Bobbie followed.

Once Bobbie was outside, her height was both an advantage and a disadvantage. Being a head and a half taller than most everyone around her meant that she could afford to stay pretty far behind Soren as he hurried along the sidewalk. She could spot the top of his head from half a city block away. At the same time, if he looked behind him, he couldn’t miss her face sticking up a good third of a meter out of the crowd.

But he didn’t turn around. In fact, he appeared to be in something of a hurry, pushing his way through the knots of people on the busy sidewalks around the UN campus with obvious impatience.
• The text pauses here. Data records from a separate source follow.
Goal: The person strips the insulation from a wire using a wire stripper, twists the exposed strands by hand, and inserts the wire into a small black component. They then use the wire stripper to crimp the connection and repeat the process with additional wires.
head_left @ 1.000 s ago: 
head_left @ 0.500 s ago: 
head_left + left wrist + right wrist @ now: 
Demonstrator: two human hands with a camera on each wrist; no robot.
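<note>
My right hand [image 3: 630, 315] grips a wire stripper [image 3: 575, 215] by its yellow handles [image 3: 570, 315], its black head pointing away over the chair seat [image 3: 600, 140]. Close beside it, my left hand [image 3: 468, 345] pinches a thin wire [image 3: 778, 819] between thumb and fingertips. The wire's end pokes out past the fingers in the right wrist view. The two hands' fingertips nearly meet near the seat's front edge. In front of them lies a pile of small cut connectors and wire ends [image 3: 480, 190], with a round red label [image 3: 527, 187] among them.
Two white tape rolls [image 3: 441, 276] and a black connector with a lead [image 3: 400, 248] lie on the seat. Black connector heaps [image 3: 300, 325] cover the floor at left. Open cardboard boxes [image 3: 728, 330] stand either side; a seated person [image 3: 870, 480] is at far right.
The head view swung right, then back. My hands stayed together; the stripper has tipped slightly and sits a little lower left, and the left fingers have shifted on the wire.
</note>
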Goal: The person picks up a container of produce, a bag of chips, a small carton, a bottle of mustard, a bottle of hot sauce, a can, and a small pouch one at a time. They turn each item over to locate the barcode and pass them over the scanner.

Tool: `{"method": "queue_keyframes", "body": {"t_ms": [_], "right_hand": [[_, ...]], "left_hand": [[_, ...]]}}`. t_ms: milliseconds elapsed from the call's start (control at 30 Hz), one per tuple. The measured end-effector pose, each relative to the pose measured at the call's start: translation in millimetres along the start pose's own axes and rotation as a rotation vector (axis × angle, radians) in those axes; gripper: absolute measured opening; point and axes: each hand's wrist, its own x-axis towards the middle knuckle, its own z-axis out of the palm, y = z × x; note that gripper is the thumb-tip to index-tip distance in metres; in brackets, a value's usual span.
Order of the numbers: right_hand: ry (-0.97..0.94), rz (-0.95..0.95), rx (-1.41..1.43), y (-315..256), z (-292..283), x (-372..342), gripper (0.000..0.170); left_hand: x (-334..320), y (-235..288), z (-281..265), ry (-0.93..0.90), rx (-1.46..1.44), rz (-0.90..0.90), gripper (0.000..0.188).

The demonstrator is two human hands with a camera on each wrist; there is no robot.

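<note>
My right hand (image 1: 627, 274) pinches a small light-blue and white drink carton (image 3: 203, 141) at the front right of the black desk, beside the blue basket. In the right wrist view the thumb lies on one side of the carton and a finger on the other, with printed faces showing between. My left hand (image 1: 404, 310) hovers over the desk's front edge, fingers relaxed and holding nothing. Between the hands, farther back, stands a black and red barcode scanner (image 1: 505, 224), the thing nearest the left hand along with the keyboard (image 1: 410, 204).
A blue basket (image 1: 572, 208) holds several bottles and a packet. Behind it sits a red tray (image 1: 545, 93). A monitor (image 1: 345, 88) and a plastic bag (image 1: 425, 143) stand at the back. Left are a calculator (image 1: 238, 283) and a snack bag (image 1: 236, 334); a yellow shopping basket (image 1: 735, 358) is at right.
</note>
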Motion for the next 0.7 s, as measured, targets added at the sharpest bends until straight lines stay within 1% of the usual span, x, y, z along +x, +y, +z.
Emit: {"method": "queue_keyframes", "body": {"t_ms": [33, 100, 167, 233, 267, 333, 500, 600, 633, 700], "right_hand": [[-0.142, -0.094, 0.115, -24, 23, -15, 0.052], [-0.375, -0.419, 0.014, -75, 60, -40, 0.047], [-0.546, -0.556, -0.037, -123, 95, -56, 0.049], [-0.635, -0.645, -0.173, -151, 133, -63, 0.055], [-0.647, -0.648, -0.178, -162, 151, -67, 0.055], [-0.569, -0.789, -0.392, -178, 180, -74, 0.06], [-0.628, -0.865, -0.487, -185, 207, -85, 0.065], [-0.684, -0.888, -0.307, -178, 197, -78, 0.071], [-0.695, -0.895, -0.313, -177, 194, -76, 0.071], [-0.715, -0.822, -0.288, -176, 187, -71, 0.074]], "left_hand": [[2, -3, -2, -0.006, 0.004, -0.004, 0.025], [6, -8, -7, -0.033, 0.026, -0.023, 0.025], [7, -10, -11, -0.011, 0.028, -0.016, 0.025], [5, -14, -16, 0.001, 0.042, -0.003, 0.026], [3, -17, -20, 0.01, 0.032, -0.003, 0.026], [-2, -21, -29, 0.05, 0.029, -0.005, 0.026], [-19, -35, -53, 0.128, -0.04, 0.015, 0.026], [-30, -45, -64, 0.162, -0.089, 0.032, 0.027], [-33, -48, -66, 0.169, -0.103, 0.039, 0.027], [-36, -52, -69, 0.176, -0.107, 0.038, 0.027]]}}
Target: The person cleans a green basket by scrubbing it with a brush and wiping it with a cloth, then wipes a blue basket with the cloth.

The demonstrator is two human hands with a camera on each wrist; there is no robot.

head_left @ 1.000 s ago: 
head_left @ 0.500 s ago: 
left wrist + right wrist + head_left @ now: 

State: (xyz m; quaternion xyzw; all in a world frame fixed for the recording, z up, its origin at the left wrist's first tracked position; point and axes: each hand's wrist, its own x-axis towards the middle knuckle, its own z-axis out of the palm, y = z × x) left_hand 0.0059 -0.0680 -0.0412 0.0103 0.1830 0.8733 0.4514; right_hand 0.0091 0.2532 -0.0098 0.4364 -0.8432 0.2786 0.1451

He didn’t look around or pause by a good reflective surface or backtrack. He’d been nervous answering the page, and he was being pointedly, angrily not nervous now.

Whistling past the graveyard. Bobbie felt her muscles soften, her joints grow loose and easy, her hunch slip a centimeter closer to certainty.

After three blocks he turned and went into a bar.

Bobbie stopped a half block away and considered. The front of the bar, a place creatively named Pete’s, was darkened glass. If you wanted to duck in somewhere and see if people were following you, it was the perfect place to go. Maybe he’d gotten smart.

Maybe he hadn’t.

Bobbie walked over to the front door. Getting caught following him had no consequences. Soren already hated her. The most ethically suspect thing she was doing was cutting out early to pop into a neighborhood bar. Who was going to rat on her? Soren? The guy who cut out just as early and went to the same damn bar?

If he was in there and doing nothing more than grabbing an early beer, she’d just walk up to him, apologize for the cookie thing, and buy him his second round.

She pushed the door open and went inside.

It took her eyes a moment to adjust from the early-afternoon sunlight outside to the dimly lit bar. Once the glare had faded, she saw a long bamboo bar top manned by a human bartender, half a dozen booths with about as many patrons, and no Soren. The air smelled of beer and burnt popcorn. The patrons gave her one look and then carefully went back to their drinks and mumbled conversations.

Had Soren ducked out the back to ditch her? She didn’t think he’d seen her, but she wasn’t exactly trained for tailing people. She was about to ask the bartender if he’d seen a guy run through, and where that guy might have gone, when she noticed a sign at the back of the bar that said POOL TABLES with an arrow pointing left.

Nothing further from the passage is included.